**About this task**
Copy the data exactly. No line may be skipped.

**Source material**
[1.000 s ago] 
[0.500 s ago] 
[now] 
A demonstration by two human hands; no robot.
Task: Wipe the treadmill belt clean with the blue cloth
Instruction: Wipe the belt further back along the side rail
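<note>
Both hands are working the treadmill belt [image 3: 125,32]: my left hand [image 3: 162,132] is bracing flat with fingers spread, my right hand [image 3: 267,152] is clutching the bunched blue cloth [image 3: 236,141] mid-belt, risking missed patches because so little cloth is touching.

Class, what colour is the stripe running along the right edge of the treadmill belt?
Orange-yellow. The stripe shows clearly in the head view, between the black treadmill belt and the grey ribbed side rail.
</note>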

**Task result**
[1.000 s ago] 
[0.500 s ago] 
[now] 
A demonstration by two human hands; no robot.
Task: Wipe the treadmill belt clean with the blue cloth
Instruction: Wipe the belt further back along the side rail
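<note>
Both hands are working the treadmill belt [image 3: 125,32]: my left hand [image 3: 162,132] is bracing flat with fingers spread, my right hand [image 3: 267,152] is clutching the bunched blue cloth [image 3: 236,141] mid-belt, risking missed patches because so little cloth is touching.

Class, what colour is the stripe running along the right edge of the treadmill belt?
Orange-yellow. The stripe shows clearly in the head view, between the black treadmill belt and the grey ribbed side rail.
</note>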

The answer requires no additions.